Task directions: For each line below that includes the word "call", make a copy.

Recorded data:
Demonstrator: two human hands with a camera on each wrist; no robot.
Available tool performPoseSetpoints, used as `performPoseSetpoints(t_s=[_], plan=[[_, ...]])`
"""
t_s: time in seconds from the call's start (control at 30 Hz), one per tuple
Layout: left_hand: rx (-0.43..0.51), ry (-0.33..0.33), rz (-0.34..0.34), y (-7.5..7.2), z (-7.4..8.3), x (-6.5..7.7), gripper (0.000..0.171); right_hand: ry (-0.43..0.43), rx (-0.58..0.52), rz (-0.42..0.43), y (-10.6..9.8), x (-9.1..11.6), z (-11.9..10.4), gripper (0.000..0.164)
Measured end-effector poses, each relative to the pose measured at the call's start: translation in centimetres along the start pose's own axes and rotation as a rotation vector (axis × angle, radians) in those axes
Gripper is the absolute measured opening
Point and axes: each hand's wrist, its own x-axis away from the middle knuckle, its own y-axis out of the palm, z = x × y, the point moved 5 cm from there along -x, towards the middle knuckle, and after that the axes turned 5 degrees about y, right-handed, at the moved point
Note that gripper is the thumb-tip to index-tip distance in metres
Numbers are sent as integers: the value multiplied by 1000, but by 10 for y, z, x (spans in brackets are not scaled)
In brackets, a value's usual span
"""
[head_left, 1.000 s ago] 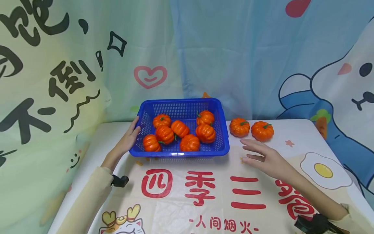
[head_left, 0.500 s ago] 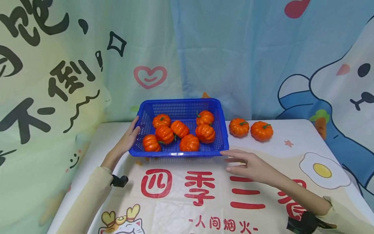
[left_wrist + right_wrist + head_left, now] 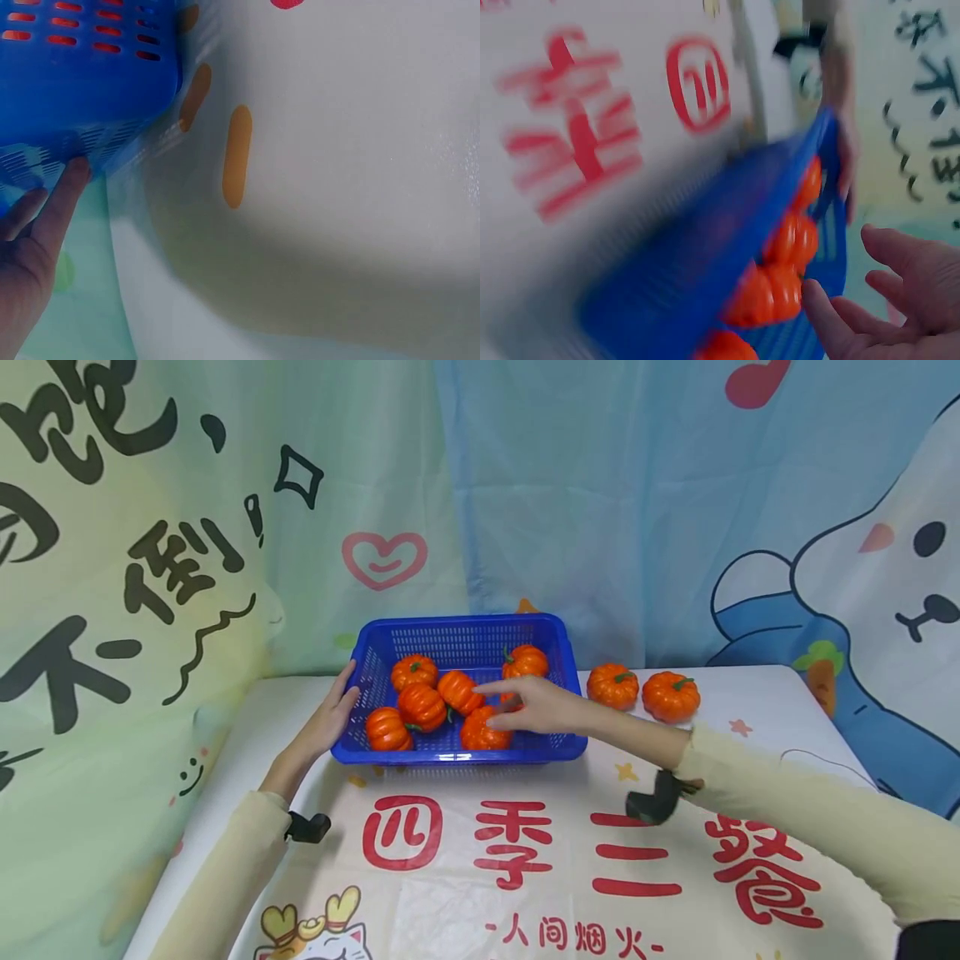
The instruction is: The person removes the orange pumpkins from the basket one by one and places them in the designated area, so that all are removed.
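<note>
A blue plastic basket (image 3: 420, 759) with slotted sides stands on the table and holds several small glossy orange pumpkins (image 3: 422, 707) with green stems. My left hand (image 3: 332, 714) rests against the basket's left side, its fingers extended along the wall; the left wrist view shows a fingertip touching the slotted wall. Over the basket's right half reaches my right hand (image 3: 536, 703), fingers loosely spread and grasping nothing. Its fingertips are right at a middle pumpkin (image 3: 459, 692) and a front pumpkin (image 3: 486, 730). It partly covers a pumpkin at the right.
Two more pumpkins, one (image 3: 613, 686) nearer the basket and another (image 3: 671, 697) farther right, sit on the table. A printed cloth (image 3: 570, 827) with red characters covers the tabletop. Behind the basket hangs a patterned curtain (image 3: 555, 527).
My right hand has moved left from beside the two loose pumpkins, past the basket's front right corner, and is now over the basket. My left hand has stayed at the basket's side.
</note>
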Motion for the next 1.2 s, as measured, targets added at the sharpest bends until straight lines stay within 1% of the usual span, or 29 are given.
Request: performPoseSetpoints(t_s=[0.13,0.27,0.37,0.47,0.5,0.57,0.63,0.67,0.73,0.77,0.83,0.97,1.0,1.1,1.2], plan=[[-5,1,2,1,-1,1,57,34,130,43,-9,-62,-8,51],[7,5,-1,1,-1,0,57,67,223,62,-7,-118,-13,49],[10,0,-4,1,-2,0,57,105,251,31,-1,-148,-17,50],[8,-5,0,1,0,0,57,157,290,-8,3,-169,-20,52],[6,-6,2,1,-1,-1,57,184,297,-19,3,-173,-20,53],[-2,-3,9,2,-12,-5,57,218,308,-23,4,-179,-19,53],[-18,-1,13,2,-24,-10,58,249,287,-35,6,-188,-15,54],[-26,-1,17,1,-30,-12,58,256,282,-46,8,-194,-11,55],[-31,5,27,0,-42,-15,58,268,271,-69,13,-200,-10,56],[-32,7,28,0,-43,-15,58,251,259,-68,17,-211,-1,57],[-30,7,32,-1,-44,-15,58,267,267,-102,23,-223,8,59],[-23,15,25,0,-42,-15,58,294,220,-138,33,-227,17,60],[-24,15,23,0,-42,-15,58,322,211,-159,34,-221,12,61],[-19,23,24,1,-42,-15,58,325,188,-156,34,-212,7,61],[-12,29,30,2,-42,-15,58,334,207,-159,33,-209,5,62]])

Answer box:
t_s: time in seconds from the call's start (control at 30 Hz), one per tuple
Measured end-effector poses, each relative to the pose measured at the call's start: translation in centimetres along the start pose's own axes and rotation as a rotation vector (axis × angle, radians) in those axes

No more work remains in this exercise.